Data science has rapidly grown as a successful career option for developers over the past few years all around the world. With the growing opportunities of artificial intelligence, machine learning, deep learning, and other areas, data science has become a suitable field of research and work. I am writing this blog post on an introduction to data science by focusing on the students and job holders who are interested in data science as a career. Let us begin with an understandable intro to data science and move on with various implementations of data science.
What is data science?
Data Science is a meticulous study of the flow of information from the enormous data present in an organization’s repository. It is the study of patterns and other phenomena that makes use of the algorithms, data analysis, statistics, deep learning, and machine learning techniques. The core of data science lies in how inferences can be drawn and patterns seen by using raw and unstructured information or data. Mining a lot of structured and unstructured data to distinguish the patterns can enable a corporation or organization to get control over costs, increment efficiencies, perceive new market openings, and outpace the organization’s competition. Data Science is the study of where data comes from, what it signifies, and how it can be transformed into a worthwhile resource in the formulation of business and IT strategies.

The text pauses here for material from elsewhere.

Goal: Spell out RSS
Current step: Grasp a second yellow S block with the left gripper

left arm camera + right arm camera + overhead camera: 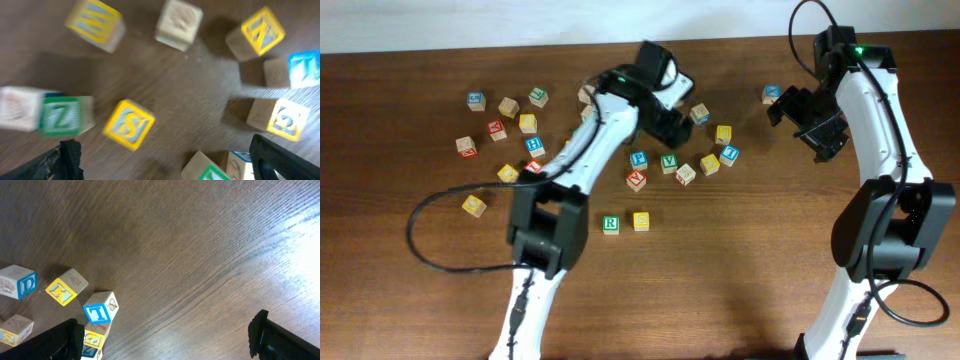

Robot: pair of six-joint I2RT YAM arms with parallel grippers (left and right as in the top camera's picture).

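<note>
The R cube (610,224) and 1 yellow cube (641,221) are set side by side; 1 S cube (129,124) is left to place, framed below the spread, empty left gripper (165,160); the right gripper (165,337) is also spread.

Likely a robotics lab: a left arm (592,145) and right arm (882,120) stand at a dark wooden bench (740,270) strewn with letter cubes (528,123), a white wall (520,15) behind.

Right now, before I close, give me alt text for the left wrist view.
A yellow-faced S cube lies on the wooden table just ahead of the open, empty left gripper. Other letter cubes ring it, a green-lettered cube at its left; the picture is blurred.
</note>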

Data science can allow various business problems to be solved by by developing a lot of applications that influence large data sets. It can also more extensively sway society by having an impact in culture, legislative issues, wellbeing, and prosperity – in this sense, the genuine capability of statistics and mathematics, all things considered, can be unleashed utilizing the tools of data science.
Why develop a career in the data science field?
All the business organizations and software companies are concentrating on data science in a big way because it has the capacity to complete the same work that hundreds of employees do in an organization. The companies will get highly provable information using data science technology. It reduces the wages of employees, and the bad thing is that data science will kill many jobs in the industry. Data science is dramatically altering our lives and shaping our future with the world economy. Recently, the World Economic Forum published a report suggesting that between now and 2022, about 75 million jobs may be lost to machines and algorithms. The report further says that 133 million new roles may emerge due to the rapid evolution of Machines and AI in the workplace. That translates into 58 million net new jobs that will be created in the next few years alone. Data science represents an excellent opportunity for a career and for those already in the workforce that are rescaling and upscaling with future-oriented job skills such as AI, Machine Learning, Deep Learning.
|JOB ROLE||AVERAGE ANNUAL SALARY (0-3 YEARS OF EXPERIENCE)||SALARY RANGE (LPA)|
|Machine Learning Engineer||7 lakhs||3.2 to 20|
|Data Scientist||6.3 lakhs||3 to 20|
|Business Analyst||5.8 lakhs||2.5 to 10|
|Statistical Analyst||5.8 lakhs||1.9 to 10|
|Data Engineer||5 lakhs||3.4 to 20|
|Data Analyst||4.9 lakhs||1.9 to 8.2|
Data science is becoming increasingly skill-based in both prominent companies to smaller startups. Google is one of the most significant organizations recruiting a large number of trained Data Scientists. Since Google is, for the most part, determined by Data Science, Artificial Intelligence, and Machine Learning nowadays, it offers conceivably the best data Science compensations to its representatives. Amazon is a global cloud computing and e-commerce titan that is hiring Data Scientists on a massive scale. Amazon needs the Data Scientists to identify the customer mindset and magnify the geographical reach of both e-commerce and cloud domains.
Data Science Components
The Major Key components of Data science are, Data Data can be of various types like Structured Data and Unstructured Data, where the structured data will be mostly in a tabular form and Unstructured data like Images, Videos, Audio, PDF Files, Emails, etc. Data is the primary foundation of Data science. Programming Data Analysis and Data Management is doneusing computer programming. The most popular programming languages are Python and R.
Probability and Statistics The mathematical foundation of Data Science is probability and statistics. We will surely get incorrect conclusions at the end if we do not have explicit knowledge of Probability and Statistics. That the reason why statistics and probability perform a central part in Data Science. Machine Learning The major part of data science has the capacity to complete the same work as hundreds of employees. It can be done using algorithms such as regression and classification methods. A data scientist should be thorough with the machine learning algorithms to predict worthy insights from the available data set. Big Data Developers can extract lots of types of information from raw data. Big data can mainly work with three v’s or different working properties such as Volume, Velocity, and Variety. In the current world, trillions of data points are being stored, and data scientists are working on the various types of data using tools like Hadoop, Pig, R, Apache Spark, etc. I hope you enjoyed reading my blog and understood what Data Science is. I will write more posts to help you understand Data Science and AI, Machine Learning, and Deep Learning topics in depth.